EXERCISE INPUT START

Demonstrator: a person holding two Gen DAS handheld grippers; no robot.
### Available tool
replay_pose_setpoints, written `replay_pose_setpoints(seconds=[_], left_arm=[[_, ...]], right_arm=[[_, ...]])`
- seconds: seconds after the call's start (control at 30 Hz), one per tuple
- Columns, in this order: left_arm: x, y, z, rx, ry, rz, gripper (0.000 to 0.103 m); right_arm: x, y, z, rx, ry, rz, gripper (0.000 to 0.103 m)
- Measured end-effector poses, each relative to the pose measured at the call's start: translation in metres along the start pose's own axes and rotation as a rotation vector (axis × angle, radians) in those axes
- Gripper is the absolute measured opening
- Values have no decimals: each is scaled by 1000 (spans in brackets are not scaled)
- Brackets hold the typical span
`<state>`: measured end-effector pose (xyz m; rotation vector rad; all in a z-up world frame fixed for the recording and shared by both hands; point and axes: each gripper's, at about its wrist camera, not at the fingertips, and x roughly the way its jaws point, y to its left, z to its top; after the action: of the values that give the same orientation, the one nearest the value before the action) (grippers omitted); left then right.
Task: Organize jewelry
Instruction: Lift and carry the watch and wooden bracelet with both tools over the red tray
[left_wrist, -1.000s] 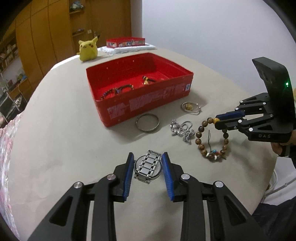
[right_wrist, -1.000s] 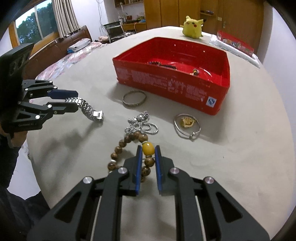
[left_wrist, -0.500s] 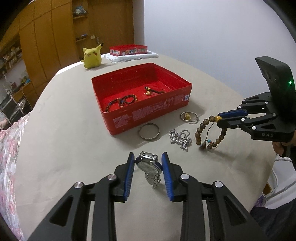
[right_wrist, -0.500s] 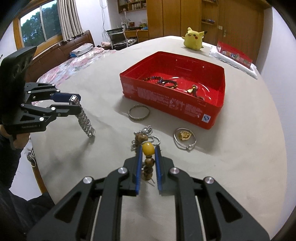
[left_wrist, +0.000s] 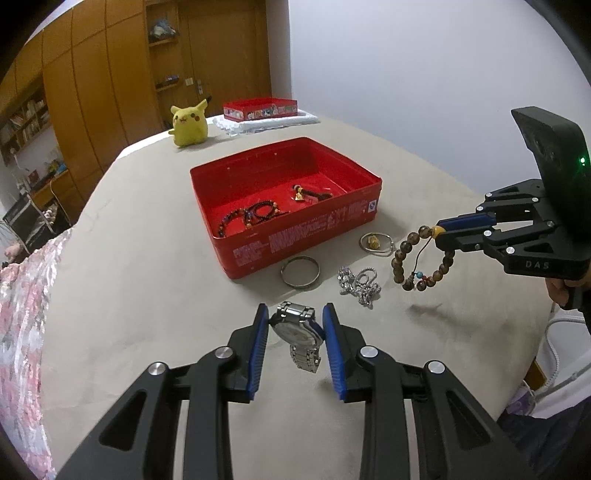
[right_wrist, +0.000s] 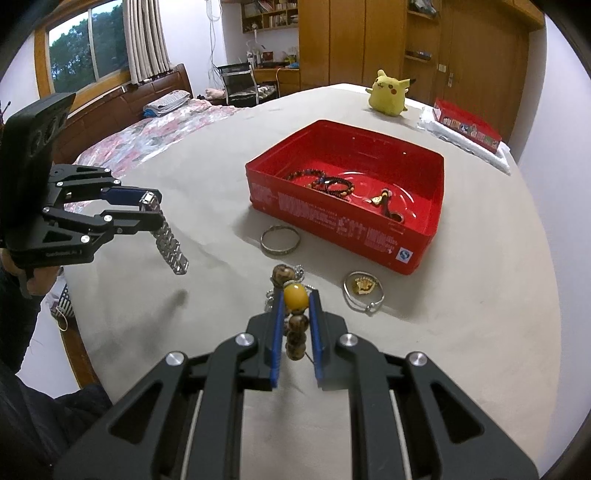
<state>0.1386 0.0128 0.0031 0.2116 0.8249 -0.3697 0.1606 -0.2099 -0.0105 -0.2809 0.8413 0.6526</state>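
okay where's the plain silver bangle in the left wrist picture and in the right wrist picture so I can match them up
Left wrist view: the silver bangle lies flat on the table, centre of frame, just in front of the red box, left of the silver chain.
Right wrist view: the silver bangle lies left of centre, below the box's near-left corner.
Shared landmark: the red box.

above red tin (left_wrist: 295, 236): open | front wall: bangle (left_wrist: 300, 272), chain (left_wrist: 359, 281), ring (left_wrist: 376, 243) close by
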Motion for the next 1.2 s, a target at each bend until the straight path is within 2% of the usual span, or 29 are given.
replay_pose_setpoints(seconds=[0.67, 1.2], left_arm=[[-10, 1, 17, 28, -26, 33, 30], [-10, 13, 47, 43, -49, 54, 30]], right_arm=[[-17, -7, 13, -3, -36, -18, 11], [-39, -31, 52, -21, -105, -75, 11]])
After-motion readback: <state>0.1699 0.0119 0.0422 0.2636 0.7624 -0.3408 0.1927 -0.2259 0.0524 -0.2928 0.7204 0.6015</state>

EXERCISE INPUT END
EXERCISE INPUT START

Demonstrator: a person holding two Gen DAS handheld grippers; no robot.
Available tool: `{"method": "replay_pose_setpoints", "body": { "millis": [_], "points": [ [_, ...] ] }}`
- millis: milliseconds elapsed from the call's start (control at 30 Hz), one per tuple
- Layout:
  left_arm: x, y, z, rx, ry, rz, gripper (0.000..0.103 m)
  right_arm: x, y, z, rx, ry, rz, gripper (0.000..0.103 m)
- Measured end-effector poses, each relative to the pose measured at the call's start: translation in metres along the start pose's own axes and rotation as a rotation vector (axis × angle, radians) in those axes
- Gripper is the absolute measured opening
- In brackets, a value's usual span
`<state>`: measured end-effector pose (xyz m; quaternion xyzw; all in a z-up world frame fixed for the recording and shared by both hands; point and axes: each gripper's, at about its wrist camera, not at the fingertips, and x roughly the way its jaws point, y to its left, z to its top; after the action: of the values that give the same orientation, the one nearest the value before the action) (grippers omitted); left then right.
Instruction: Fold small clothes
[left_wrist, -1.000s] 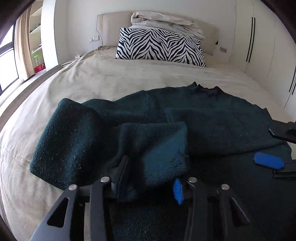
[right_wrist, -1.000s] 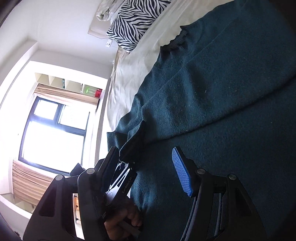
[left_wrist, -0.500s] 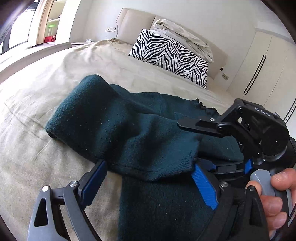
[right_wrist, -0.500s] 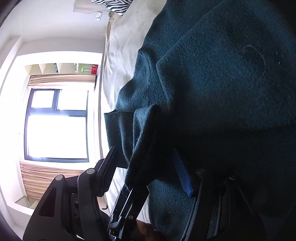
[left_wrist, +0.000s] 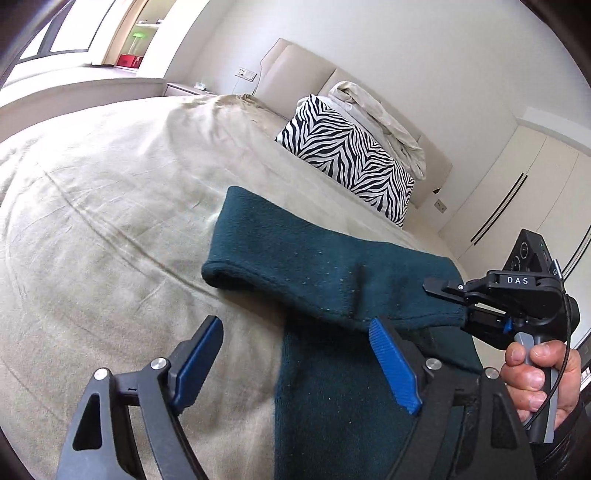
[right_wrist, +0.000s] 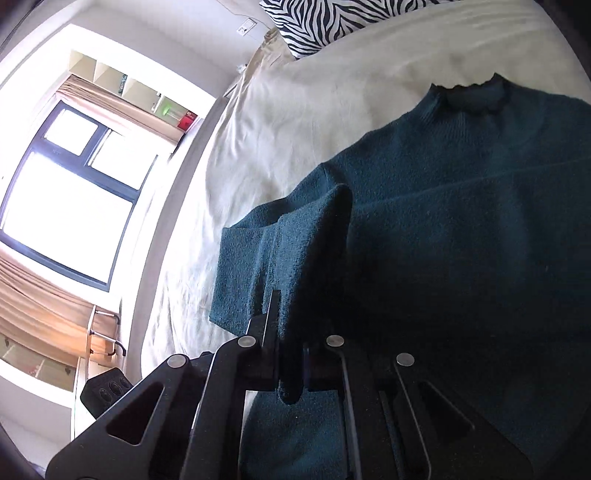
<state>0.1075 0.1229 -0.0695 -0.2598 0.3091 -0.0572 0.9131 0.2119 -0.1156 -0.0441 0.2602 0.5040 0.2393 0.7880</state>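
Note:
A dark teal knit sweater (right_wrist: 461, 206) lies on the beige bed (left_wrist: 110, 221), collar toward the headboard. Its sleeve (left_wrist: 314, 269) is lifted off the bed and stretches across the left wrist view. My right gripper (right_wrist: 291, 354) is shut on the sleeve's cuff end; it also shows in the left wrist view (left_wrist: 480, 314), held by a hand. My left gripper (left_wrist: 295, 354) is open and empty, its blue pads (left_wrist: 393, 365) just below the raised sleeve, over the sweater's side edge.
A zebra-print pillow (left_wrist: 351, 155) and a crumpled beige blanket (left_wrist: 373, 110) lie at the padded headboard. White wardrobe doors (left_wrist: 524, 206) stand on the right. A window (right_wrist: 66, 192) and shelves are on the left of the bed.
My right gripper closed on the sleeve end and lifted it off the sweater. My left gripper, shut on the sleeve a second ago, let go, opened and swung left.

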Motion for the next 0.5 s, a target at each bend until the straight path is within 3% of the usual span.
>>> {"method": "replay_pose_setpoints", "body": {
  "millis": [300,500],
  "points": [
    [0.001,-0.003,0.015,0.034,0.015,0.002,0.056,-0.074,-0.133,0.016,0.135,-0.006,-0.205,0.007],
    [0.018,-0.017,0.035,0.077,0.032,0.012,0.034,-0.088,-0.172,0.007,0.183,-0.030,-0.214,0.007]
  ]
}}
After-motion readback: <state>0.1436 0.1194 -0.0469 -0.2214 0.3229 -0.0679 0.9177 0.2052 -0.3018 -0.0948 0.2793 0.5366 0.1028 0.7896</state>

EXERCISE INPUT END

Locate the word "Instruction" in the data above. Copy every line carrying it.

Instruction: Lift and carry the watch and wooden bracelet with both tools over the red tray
Instruction: Fold small clothes

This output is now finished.